Celebrating 20 years of sobriety, Curtis says she’s now speaking out to help others like her who grew up around addiction and are struggling themselves. “I’m breaking the cycle that has basically destroyed the lives of generations in my family,” said Curtis. “Getting sober remains my single greatest accomplishment… bigger than my husband, bigger than both of my children and bigger than any work, success, failure. Anything.”
Speaking about her addiction, Curtis says she understands why people are resistant to treatment. “The shame involved with it is tremendous. I have worked very hard to remove the shame of it and just acknowledge I’m human. What makes recovery so special is that it’s one addict or alcoholic talking to another. It’s really about letting go of the secret in a safe way and then finding treatment programs that work for you.”

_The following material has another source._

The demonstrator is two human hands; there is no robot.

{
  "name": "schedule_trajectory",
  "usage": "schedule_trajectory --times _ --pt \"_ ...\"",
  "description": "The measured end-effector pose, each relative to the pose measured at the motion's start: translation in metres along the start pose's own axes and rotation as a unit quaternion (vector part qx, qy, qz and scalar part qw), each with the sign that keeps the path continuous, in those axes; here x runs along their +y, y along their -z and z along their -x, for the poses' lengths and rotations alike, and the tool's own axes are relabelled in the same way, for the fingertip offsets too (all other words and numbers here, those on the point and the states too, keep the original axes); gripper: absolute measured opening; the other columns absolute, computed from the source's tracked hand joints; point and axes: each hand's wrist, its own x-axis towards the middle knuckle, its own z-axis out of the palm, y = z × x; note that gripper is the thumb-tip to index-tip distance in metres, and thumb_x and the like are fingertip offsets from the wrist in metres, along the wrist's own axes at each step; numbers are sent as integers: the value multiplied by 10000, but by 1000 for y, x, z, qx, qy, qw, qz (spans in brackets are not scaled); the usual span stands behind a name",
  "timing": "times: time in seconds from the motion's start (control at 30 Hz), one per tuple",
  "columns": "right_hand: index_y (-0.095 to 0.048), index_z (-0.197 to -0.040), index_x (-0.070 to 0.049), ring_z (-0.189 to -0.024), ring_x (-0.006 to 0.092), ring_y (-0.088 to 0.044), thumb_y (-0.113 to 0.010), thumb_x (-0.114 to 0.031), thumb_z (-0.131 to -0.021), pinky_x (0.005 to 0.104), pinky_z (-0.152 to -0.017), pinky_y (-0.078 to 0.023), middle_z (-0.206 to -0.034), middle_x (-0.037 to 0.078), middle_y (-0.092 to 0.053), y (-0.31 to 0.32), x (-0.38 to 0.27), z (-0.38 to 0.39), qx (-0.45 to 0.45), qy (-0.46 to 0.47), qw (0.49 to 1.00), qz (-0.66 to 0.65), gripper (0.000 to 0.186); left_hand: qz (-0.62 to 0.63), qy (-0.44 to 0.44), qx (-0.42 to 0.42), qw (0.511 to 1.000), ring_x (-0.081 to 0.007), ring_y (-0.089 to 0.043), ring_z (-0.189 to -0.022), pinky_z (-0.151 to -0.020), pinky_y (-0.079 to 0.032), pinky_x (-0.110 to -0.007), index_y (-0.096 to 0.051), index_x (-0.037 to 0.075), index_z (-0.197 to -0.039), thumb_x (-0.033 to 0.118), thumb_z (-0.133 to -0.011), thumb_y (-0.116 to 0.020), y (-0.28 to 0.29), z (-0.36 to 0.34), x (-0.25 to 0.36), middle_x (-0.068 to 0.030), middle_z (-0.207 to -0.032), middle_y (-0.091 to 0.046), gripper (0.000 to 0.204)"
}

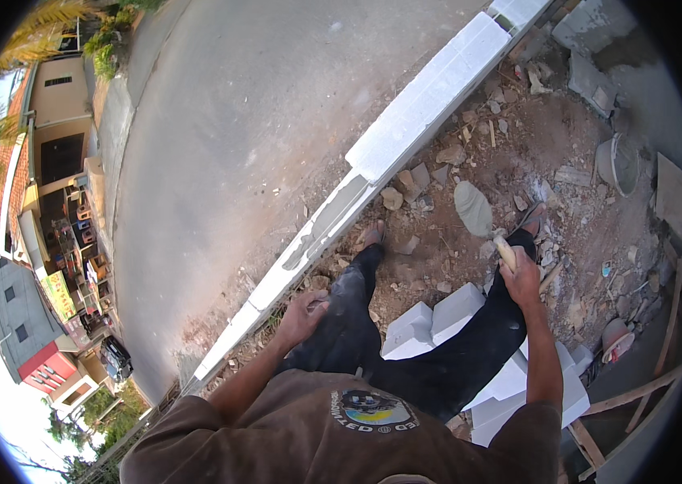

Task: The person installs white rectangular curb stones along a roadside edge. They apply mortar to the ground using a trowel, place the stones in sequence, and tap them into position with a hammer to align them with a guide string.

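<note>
My right hand [523, 279] grips the pale handle of a trowel [474, 210]. Its rounded blade points forward, looks coated in grey mortar, and hangs above the rubble in front of my right foot. Beside my left thigh, my left hand [302, 318] is loosely curled with nothing visible in it; its fingers look slightly apart. Running diagonally past my left side is a low wall of white blocks [429, 89]. On its lower stretch lies a patchy strip of grey mortar [341, 208], which ends against the side of the raised block.
Broken stones and rubble [413, 181] cover the dirt around my feet. White blocks [458, 310] lie around my legs. A mortar bucket [619, 164] stands at the right, with wooden planks [655, 379] lower down. Beyond the wall runs a paved road [212, 145].
</note>
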Motion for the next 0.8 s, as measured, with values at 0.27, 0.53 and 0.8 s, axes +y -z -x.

This month marks Curtis’ return to the Halloween franchise, which launched her career back in 1978. Reprising her role as Laurie Strode, Halloween has already earned more than $103 million and boasts the highest grossing opening weekend ever for a film starring a woman over 55. It’s pretty awesome that Curtis, who now has the number one film in North America, is using this period of an elevated platform to share her own struggles in an effort to help people struggling with addiction. But really, do we expect any less from Curtis than being a badass proponent for others at this point? Nope.